Michael Parmeley replied on Mon, 2009/07/06 - 1:12pm
in response to:
Jose Maria Arranz
Jose, you need to read the JavaDoc for the split method that takes a limit parameter. Adjusting your limit will get you the result you want for your use case. http://java.sun.com/j2se/1.5.0/docs/api/java/lang/String.html#split%28java.lang.String,%20int%29
You can the results you want by using a negative limit, i.e.:
System.out.println( ",Hi,Bye,".split(",", -1).length );The article as a whole seemed to just regurgitate the JavaDoc for the split() method. I don't think there would be any surprises here for anyone that has read the split() JavaDoc and is even slightly familiar with RegExp (in all RegExp flavors I am aware of the "." is a wildcard for any character).
Jilles Van Gurp replied on Mon, 2009/07/06 - 1:58pm
I actually found a misguided use of split today and pointed out the performance penalty to someone :-).
The regex usage in java's String class is downright irresponsble.
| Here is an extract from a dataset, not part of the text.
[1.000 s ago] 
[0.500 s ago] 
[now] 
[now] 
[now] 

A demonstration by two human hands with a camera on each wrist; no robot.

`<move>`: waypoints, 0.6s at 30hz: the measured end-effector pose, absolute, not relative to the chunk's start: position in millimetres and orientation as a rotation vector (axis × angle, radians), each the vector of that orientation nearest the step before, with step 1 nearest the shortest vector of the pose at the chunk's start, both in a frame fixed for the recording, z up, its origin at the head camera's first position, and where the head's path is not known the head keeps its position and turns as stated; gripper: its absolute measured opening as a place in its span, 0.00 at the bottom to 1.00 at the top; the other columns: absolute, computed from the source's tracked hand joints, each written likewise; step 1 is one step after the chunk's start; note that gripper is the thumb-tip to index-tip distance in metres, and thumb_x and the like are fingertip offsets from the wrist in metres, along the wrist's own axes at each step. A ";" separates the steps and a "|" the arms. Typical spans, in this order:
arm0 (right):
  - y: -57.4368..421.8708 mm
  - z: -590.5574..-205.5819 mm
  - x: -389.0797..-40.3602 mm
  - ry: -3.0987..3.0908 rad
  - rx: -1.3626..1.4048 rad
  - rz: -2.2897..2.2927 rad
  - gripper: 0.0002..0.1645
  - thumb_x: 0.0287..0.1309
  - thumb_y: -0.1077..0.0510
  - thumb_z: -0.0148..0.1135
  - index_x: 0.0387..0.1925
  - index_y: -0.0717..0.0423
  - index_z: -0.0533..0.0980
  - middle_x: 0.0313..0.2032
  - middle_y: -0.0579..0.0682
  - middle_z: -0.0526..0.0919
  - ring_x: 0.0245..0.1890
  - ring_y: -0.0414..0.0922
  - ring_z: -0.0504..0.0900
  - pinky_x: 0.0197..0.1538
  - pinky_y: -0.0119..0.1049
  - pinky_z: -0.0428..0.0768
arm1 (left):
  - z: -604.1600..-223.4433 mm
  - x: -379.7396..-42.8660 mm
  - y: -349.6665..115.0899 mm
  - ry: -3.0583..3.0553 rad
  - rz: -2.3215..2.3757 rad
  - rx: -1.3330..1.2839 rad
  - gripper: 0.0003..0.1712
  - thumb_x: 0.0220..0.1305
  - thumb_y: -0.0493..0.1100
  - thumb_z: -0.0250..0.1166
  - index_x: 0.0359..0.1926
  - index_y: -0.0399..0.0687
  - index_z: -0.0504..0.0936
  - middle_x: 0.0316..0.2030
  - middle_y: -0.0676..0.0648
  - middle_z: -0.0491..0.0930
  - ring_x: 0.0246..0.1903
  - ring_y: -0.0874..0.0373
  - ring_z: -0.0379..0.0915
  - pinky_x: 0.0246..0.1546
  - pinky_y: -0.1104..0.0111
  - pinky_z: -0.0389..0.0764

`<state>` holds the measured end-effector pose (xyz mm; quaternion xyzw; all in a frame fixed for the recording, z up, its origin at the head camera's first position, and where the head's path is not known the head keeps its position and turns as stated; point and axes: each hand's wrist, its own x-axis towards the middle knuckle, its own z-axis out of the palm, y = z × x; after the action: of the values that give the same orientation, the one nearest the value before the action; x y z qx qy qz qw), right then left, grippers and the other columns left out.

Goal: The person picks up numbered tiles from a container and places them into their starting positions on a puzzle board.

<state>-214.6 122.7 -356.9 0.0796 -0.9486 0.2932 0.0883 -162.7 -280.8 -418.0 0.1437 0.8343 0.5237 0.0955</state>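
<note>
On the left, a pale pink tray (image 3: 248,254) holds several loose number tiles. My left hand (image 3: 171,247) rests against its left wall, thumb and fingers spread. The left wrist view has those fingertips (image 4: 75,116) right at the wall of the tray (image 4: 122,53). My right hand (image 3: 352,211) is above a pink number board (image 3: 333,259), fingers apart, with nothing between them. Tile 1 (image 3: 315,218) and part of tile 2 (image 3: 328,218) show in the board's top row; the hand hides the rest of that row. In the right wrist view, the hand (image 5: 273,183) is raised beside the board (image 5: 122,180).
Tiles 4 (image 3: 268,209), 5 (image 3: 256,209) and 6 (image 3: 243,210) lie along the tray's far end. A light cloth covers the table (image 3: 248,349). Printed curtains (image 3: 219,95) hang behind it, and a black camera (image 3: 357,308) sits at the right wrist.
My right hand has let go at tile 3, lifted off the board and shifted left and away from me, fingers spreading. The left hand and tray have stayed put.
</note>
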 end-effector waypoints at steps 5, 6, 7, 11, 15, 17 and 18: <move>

A few weeks ago I found another nice bottleneck in our code: one of my colleagues had used replaceAll ... in a four times nested loop iterating over hundreds of thousands of objects (outer loop)! Essentially it was being called tens of millions of times with a handful of simple patterns. Our batch processing went from 50 minutes to 5+ hours. I found this one with a profiler. Basically the program was spending 90% of its time compiling the same regular expressions over and over again.
That's extreme of course and that's why I found it. However, I think this is a very common performance bug that can go unnoticed for a very long time. A couple of thousands replaceall's here, a couple of hundred splits there. It adds up. Wouldn't surprise me to find this in some high profile OSS projects.
The fix was easy: I created a StringReplacer class with a Map<String, Pattern> map. Each Pattern only compiled once and we went back to 50 minutes. In my view it is almost always a good idea to pool Pattern instances. The only exception I can think of is when your patterns are somehow input derived, in which case you could run out of memory doing this. Otherwise, compile once, use many times. Same goes for xpath expressions that generally are many times more expensive to compile than to execute. Those are a bit more tricky (not threadsafe, unlike Pattern) but same principle can be applied.
BTW. If anybody involved with Findbugs is reading: this would be a nice one to start catching.
eyveyvh cetrhexyh replied on Fri, 2009/07/10 - 4:49am
This would do the trick:
org.apache.commons.lang.StringUtils.split("abc.def", ".");I've noticed that migrating to commons-lang StringUtils gives quite a nice performance boost. It's because StringUtils doesn't use regexps.